The constant domestic fighting in Libya – a civil war, to call a spade a spade, has taken a toll on the once-prolific oil production in the North African country. After nearly a decade of turmoil, it appears now that the violent clash between the UN-recognised government in Tripoli and the upstart insurgent Libyan National Army (LNA) forces could be ameliorating into something less destructive with the announcement of a pact between the two sides that would to some normalisation of oil production and exports.

A quick recap. Since the 2011 uprising that ended the rule of dictator Muammar Gaddafi, Libya has been in a state of perpetual turmoil. Led by General Khalifa Haftar and the remnants of loyalists that fought under Gaddafi’s full-green flag, the Libyan National Army stands in direct opposition to the UN-backed Government of National Accord (GNA) that was formed in 2015. Caught between the two sides are the Libyan people and Libya’s oilfields. Access to key oilfields and key port facilities has changed hands constantly over the past few years, resulting in a start-stop rhythm that has sapped productivity and, more than once, forced Libya’s National Oil Corporation (NOC) to issue force majeure on its exports. Libya’s largest producing field, El Sharara, has had to stop production because of Haftar’s militia aggression no fewer than four times in the past four years. At one point, all seven of Libya’s oil ports – including Zawiyah (350 kb/d), Es Sider (360 kb/d) and Ras Lanuf (230 kb/d) were blockaded as pipelines ran dry. For a country that used to produce an average of 1.2 mmb/d of crude oil, currently output stands at only 80,000 b/d and exports considerably less. Gaddafi might have been an abhorrent strongman, but political stability can have its pros.

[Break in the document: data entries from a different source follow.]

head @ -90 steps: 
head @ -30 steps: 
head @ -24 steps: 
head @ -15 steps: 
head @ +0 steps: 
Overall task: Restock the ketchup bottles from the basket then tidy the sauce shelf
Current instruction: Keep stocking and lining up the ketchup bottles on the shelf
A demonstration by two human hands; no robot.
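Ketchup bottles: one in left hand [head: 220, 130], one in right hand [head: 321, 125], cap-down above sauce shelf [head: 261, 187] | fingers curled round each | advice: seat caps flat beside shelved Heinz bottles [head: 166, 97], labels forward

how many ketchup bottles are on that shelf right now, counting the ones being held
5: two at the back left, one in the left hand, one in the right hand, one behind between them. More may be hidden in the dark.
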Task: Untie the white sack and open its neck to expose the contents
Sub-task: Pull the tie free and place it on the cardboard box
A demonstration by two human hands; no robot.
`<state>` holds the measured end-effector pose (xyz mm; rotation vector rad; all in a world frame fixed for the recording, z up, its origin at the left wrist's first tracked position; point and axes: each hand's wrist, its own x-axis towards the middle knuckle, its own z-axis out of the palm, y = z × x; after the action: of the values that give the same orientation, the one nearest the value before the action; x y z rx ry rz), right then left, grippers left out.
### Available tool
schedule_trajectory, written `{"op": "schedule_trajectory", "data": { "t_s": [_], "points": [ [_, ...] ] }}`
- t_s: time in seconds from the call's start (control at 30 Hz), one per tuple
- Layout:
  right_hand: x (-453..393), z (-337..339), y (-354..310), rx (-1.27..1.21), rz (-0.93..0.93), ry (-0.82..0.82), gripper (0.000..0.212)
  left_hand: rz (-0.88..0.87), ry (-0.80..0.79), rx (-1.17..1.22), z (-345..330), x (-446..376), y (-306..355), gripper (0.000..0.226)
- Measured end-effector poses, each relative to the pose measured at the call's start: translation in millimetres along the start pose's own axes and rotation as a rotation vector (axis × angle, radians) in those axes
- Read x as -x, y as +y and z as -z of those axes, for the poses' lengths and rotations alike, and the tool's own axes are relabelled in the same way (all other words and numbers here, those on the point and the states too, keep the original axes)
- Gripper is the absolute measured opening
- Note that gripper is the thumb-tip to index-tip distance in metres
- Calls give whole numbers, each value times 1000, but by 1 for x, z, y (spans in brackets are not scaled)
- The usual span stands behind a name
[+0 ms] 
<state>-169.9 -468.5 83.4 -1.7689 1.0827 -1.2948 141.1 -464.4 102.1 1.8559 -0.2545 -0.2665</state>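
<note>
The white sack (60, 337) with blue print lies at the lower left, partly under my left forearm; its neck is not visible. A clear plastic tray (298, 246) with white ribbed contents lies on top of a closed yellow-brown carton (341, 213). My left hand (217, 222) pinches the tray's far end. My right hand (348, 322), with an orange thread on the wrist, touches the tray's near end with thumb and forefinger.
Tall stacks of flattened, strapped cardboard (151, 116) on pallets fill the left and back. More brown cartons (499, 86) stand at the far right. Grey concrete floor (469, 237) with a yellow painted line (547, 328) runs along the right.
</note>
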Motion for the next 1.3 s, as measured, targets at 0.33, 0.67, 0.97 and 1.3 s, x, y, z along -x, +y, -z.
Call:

This mutually-destructive impasse, economically, at least might be lifted, at least partially, if the GNA and LNA follow through with their agreement to let Libyan oil flow again. The deal, brokered in Moscow between the warlord Haftar and Vice President of the Libyan Presidential Council Ahmed Maiteeq calls for the ‘unrestrained’ resumption of crude oil production that has been at a near standstill since January 2020. The caveat because there always is one, is that Haftar demanded that oil revenues be ‘distributed fairly’ in order to lift the blockade he has initiated across most of the country’s upstream infrastructure.

Shortly after the announcement of the deal, the NOC announced that it would kick off restarting oil production and exports, lifting an 8-month force majeure situation, but only at ‘secure terminals and facilities’. ‘Secure’ in this cases means facilities and fields where NOC has full control, but will exclude areas and assets that the LNA rebels still have control. That’s a significant limitation, since the LNA, which includes support from local tribal groups and Russian mercenaries still controls key oilfields and terminals. But it is also a softening from the NOC, which had previously stated that it would only return to operations when all rebels had left all facilities, citing safety of its staff.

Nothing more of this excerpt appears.